**What you need to do:** From the listing below, copy only the lines running from the line that contains "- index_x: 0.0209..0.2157" to the line that contains "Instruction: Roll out", both included.

**Records for this exercise:**
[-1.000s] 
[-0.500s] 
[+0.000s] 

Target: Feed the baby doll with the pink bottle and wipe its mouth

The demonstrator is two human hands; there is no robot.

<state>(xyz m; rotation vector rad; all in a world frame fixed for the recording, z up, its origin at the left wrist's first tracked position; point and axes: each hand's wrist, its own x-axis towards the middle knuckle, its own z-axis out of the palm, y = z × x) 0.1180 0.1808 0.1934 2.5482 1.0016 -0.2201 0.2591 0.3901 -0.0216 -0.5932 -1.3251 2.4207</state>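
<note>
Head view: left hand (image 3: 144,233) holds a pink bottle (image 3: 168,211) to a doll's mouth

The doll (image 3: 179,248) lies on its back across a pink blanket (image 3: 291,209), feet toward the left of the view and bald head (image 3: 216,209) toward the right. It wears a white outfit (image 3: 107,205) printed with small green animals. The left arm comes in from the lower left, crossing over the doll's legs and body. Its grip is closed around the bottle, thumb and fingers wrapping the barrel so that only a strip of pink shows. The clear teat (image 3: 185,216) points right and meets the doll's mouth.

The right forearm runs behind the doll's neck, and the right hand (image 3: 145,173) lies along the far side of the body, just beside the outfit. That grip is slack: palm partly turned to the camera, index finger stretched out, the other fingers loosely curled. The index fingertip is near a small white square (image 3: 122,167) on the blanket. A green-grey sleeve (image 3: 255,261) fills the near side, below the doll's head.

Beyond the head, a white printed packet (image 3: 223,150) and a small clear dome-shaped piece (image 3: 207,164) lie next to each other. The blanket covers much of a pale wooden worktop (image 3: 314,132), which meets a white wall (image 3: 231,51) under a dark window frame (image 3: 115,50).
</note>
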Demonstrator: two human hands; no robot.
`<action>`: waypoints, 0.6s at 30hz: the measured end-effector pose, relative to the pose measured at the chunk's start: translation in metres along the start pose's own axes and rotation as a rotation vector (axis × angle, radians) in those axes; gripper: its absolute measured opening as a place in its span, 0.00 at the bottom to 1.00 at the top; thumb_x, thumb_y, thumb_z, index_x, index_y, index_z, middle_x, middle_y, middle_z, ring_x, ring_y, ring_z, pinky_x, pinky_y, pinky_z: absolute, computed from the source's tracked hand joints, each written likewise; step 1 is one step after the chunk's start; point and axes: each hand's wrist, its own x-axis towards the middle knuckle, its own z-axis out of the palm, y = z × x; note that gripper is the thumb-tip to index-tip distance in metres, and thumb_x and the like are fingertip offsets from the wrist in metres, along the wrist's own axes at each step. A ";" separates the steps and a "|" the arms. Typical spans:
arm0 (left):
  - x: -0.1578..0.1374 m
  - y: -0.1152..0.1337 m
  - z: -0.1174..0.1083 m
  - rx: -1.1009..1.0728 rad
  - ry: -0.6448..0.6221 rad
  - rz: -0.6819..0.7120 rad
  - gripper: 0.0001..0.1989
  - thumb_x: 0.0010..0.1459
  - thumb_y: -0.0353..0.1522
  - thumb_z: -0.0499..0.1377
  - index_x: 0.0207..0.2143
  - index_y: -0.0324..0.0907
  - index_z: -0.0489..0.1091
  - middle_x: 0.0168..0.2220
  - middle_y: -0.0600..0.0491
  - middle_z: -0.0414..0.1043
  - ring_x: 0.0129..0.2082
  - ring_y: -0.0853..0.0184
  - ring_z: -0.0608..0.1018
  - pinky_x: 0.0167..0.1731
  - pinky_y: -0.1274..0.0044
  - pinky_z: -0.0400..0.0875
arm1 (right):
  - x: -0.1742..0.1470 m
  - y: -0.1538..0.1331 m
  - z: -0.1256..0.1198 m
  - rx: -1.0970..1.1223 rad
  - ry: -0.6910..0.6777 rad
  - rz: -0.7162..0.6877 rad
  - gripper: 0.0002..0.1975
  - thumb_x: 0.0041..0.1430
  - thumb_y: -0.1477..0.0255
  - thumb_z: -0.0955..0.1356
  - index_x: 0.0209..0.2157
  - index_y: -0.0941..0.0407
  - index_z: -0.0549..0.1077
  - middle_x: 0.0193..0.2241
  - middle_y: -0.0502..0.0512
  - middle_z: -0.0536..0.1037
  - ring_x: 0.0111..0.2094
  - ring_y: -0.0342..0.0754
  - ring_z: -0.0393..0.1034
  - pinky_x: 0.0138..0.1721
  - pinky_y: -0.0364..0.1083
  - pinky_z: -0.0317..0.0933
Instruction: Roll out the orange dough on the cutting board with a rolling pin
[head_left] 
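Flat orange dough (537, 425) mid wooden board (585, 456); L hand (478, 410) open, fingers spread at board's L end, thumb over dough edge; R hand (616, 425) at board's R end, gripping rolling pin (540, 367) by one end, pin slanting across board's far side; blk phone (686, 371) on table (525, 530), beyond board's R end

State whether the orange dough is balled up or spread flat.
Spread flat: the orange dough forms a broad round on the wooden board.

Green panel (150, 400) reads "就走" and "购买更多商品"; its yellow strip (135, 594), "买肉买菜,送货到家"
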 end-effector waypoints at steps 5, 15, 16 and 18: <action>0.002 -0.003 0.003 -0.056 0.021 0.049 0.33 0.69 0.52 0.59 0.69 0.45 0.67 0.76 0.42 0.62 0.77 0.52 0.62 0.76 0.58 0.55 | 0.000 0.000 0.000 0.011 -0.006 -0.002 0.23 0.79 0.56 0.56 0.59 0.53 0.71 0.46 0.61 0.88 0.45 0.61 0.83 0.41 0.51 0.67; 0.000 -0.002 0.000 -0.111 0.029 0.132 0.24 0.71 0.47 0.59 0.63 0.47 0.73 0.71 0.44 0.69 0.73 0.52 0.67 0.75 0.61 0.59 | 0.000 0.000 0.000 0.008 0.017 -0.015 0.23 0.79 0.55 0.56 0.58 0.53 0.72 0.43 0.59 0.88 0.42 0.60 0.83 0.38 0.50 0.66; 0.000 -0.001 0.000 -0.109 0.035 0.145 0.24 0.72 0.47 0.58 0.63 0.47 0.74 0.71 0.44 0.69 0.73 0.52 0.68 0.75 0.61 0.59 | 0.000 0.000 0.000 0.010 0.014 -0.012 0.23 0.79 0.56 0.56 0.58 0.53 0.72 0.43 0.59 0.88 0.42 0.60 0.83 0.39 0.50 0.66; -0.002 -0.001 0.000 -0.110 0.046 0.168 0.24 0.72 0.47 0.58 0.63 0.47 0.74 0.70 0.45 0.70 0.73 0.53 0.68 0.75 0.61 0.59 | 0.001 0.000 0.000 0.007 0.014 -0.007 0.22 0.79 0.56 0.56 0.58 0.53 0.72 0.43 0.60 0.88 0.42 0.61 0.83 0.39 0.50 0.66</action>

**Written response:**
  - index_x: 0.0209..0.2157
  - index_y: -0.0941..0.0407
  - index_z: -0.0549..0.1077
  - middle_x: 0.0193..0.2241
  - middle_y: -0.0502..0.0512
  - middle_z: -0.0536..0.1037
  - ring_x: 0.0111..0.2094
  - ring_y: -0.0342..0.0754
  - ring_z: -0.0393..0.1034
  - pinky_x: 0.0138..0.1721
  - pinky_y: -0.0364..0.1083
  - pinky_z: -0.0317..0.0933
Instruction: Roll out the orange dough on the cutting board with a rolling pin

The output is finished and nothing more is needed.